Najprawdopodobniej rozwiązała się wczorajsza zagadka horvy'ego. Jeżeli sytuacja w składzie nieśmiertelnych się nie poprawi to organizacja straci aż trzech graczy.
Zespołom na całym świecie został jeden dzień aby zgłosić swoje składy w ESL Pro League. Podczas gdy większość drużyn ujawnia informacje na temat zakończonych zmian, to zawodnicy Immortals nie mogą dojść do porozumienia. Jeżeli tak stan utrzyma się organizacja straci większość graczy z wicemistrzowskiego składu z Majora w Krakowie.

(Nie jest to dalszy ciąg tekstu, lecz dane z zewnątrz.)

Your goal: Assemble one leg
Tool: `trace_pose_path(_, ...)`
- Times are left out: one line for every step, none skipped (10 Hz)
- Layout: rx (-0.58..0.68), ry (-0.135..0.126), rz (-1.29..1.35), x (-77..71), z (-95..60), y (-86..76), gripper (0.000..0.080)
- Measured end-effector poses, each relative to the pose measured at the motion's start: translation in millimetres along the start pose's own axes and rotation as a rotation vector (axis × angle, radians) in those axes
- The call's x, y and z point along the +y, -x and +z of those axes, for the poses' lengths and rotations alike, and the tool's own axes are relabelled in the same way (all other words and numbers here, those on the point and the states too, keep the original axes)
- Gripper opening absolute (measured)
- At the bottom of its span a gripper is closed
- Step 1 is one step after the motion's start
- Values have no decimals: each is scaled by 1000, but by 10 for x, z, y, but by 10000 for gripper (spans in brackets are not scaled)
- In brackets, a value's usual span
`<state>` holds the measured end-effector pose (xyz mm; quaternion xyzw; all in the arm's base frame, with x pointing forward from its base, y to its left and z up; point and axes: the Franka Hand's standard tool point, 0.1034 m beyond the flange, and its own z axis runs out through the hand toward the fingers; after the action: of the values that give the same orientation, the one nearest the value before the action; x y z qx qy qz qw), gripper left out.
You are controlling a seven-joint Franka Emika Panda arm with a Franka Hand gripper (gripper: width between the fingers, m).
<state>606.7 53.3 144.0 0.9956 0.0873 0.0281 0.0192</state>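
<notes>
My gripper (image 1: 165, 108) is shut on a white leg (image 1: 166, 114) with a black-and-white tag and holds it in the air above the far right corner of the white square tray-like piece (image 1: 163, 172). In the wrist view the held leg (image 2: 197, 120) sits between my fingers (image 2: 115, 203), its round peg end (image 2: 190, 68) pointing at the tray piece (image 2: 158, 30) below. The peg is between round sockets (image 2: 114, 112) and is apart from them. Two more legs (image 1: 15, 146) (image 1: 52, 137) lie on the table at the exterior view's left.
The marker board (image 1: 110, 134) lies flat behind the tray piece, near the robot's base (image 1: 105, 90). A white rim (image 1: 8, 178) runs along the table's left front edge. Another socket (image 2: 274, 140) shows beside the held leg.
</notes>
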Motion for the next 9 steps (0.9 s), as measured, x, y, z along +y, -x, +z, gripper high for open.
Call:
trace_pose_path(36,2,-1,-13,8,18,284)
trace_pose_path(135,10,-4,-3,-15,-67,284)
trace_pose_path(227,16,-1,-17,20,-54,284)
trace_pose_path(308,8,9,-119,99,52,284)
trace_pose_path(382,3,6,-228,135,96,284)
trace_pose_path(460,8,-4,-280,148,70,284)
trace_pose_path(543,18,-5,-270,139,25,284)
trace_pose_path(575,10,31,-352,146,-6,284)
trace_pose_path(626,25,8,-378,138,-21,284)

Powodem odejścia tej trójki miałyby być „wewnętrzne nieporozumienia” z resztą graczy i z trenerem zespołu – Rafaelem „zakk„ Fernandesem. Kością niezgody może być próba zmuszenia kNgV do zmiany sposobu gry. Już podczas Majora prowadzący zespołu Lucas „steel„ Lopes wspominał, że według niego ich rezerwowy snajper gra zbyt agresywnie. Taki styl pozycjonowania się na mapie może przynieść duże korzyści, lecz jeden mały błąd i może zaprzepaścić wypracowaną przewagę. Podczas Majora kilka razy byliśmy świadkami takich wpadek.
Według niektórych infomacji LUCAS1, HEN1 oraz kNgV chcą stworzyć nowy skład wraz z Lincolnem „fnx„ Lau, który wciąż pozostaje wolnym agentem. Do tej pory wiele się słyszało o jego dołączeniu pod banderę OpTic Gaming, lecz w brazylijskim składzie na pewno będzie czuł się lepiej. Nową drużynę podobno może uzupełnić Jonathan„EliGE„ Jablonowski, który potrafi porozumiewać się po portugalsku. Drużyna ta miałaby wiele utalentowanych strzelców, lecz jedną poważną wadę – brak prowadzącego. To mogłoby im skutecznie uniemożliwić osiąganie sukcesów, bo jak wiadomo, Brazylijczycy często dają się ponieść emocjom.
Potwierdzenie tych działań powinno pojawić się w ciągu dwudziestu czterech godzin. Składy w ESL Pro League należy zgłaszać do jutra do godziny 23:59. Właśnie dlatego dziś i jutro należy się spodziewać wielu informacji o zmianach wśród europejskich i amerykańskich zespołów.